- _WHAT YOU WILL DO_: Write out again, exactly, the lines of the listing below from the first one through the one that contains "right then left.", and no other lines.
DATA SHOWN: Begin
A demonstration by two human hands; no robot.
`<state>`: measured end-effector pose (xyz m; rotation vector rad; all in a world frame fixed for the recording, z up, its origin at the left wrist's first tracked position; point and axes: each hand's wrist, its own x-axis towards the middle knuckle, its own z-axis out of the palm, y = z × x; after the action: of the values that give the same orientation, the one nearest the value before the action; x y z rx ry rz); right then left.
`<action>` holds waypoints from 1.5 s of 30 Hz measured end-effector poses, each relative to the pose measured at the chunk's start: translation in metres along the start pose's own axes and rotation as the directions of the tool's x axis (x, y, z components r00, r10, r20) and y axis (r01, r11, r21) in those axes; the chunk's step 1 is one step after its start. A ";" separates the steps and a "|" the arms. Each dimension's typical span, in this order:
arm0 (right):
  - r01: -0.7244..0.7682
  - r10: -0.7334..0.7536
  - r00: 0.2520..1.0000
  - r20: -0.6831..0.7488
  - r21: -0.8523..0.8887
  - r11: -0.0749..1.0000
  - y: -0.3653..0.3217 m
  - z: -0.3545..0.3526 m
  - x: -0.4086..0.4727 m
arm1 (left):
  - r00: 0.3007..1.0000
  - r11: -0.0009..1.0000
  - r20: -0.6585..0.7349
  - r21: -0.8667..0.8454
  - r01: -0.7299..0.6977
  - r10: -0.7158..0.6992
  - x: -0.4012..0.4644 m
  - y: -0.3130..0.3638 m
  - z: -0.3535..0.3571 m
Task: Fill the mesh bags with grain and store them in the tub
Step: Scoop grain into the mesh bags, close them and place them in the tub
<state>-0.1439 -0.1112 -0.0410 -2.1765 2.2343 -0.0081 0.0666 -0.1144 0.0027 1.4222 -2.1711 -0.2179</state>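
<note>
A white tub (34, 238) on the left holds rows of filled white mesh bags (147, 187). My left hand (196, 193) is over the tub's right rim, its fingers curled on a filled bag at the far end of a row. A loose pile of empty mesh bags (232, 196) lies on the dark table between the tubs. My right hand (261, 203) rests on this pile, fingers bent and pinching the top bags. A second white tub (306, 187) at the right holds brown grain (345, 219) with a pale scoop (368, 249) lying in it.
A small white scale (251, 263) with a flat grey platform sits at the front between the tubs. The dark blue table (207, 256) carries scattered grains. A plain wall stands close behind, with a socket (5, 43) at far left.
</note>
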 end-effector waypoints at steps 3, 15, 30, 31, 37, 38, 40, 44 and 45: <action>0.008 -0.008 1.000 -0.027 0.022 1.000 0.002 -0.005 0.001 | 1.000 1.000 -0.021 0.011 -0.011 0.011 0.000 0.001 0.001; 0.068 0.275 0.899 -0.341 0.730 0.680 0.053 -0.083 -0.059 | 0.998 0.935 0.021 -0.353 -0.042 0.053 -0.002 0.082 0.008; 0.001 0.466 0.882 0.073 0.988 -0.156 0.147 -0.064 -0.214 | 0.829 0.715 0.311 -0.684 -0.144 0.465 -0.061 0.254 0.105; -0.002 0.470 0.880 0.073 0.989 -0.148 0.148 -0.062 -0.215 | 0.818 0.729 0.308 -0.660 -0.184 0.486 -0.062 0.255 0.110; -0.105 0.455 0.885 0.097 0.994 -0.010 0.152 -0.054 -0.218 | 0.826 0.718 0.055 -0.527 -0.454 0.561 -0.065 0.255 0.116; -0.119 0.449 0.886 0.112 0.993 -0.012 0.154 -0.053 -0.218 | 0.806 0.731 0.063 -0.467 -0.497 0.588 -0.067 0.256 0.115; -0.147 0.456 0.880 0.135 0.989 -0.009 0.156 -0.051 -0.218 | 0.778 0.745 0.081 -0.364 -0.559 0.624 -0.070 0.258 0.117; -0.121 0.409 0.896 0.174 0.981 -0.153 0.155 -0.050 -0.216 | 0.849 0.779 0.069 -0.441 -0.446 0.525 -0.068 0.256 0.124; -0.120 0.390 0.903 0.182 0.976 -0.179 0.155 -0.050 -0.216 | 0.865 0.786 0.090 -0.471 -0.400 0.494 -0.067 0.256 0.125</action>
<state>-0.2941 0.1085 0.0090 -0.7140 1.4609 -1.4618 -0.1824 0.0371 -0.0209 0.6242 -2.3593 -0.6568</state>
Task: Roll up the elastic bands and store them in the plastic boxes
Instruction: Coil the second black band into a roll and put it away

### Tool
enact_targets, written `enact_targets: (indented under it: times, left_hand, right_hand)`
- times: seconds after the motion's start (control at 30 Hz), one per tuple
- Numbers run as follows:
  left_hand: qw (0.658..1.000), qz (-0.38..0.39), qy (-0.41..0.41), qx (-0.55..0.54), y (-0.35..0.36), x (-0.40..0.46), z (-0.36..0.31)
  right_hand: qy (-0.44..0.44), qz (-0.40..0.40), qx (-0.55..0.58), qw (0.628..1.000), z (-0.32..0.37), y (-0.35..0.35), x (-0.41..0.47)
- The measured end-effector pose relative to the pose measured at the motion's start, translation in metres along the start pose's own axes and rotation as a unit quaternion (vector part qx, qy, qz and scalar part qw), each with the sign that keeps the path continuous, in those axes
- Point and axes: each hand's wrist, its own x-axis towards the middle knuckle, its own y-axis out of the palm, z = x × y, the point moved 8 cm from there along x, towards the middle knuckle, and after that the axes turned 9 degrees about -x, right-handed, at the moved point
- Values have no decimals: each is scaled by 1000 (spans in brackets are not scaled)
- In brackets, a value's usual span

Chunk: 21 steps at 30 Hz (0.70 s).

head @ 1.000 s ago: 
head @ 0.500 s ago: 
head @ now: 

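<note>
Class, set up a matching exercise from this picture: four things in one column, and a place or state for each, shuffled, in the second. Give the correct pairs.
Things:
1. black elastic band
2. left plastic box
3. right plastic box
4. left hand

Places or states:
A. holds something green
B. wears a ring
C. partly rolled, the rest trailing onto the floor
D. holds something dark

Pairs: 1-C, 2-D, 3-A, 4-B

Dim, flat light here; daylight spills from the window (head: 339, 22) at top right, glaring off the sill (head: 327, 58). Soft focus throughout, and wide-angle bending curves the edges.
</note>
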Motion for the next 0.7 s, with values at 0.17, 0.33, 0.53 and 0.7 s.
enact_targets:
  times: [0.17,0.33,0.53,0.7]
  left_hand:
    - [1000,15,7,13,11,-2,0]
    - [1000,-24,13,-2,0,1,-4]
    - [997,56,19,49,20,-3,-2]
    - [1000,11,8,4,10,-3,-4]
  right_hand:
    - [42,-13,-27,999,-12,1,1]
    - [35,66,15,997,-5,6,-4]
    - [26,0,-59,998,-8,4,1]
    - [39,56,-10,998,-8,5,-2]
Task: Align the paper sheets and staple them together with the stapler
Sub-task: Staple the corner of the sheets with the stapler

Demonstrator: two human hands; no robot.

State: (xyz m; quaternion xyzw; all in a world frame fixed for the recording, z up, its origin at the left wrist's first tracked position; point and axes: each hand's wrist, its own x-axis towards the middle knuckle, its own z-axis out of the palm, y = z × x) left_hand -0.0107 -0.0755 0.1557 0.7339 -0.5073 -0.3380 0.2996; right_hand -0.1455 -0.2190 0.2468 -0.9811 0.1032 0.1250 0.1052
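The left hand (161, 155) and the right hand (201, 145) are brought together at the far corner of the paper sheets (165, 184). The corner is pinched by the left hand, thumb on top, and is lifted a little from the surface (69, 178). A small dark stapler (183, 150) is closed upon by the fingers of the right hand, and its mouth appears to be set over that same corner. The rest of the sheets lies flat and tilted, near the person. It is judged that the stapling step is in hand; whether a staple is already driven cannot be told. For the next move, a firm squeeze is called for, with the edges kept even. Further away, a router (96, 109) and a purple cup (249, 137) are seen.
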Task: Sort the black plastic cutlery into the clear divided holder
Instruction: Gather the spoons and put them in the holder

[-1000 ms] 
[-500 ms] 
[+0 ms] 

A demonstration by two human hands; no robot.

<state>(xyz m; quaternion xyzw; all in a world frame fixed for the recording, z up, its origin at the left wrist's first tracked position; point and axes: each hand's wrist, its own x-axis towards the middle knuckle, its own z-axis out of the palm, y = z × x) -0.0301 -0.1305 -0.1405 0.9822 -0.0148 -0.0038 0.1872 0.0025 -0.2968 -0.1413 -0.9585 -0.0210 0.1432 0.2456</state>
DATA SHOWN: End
- _TASK ANSWER_:
A demonstration by two human hands; no robot.
`<state>`: measured end-effector pose (xyz m; rotation vector rad; all in a world frame fixed for the recording, z up, its origin at the left wrist's first tracked position; point and axes: each hand's wrist, its own x-axis towards the middle knuckle, its own z-axis out of the palm, y = z × x; after the action: of the values that give the same orientation, the one nearest the value before the action; x y z rx ry rz); right then left.

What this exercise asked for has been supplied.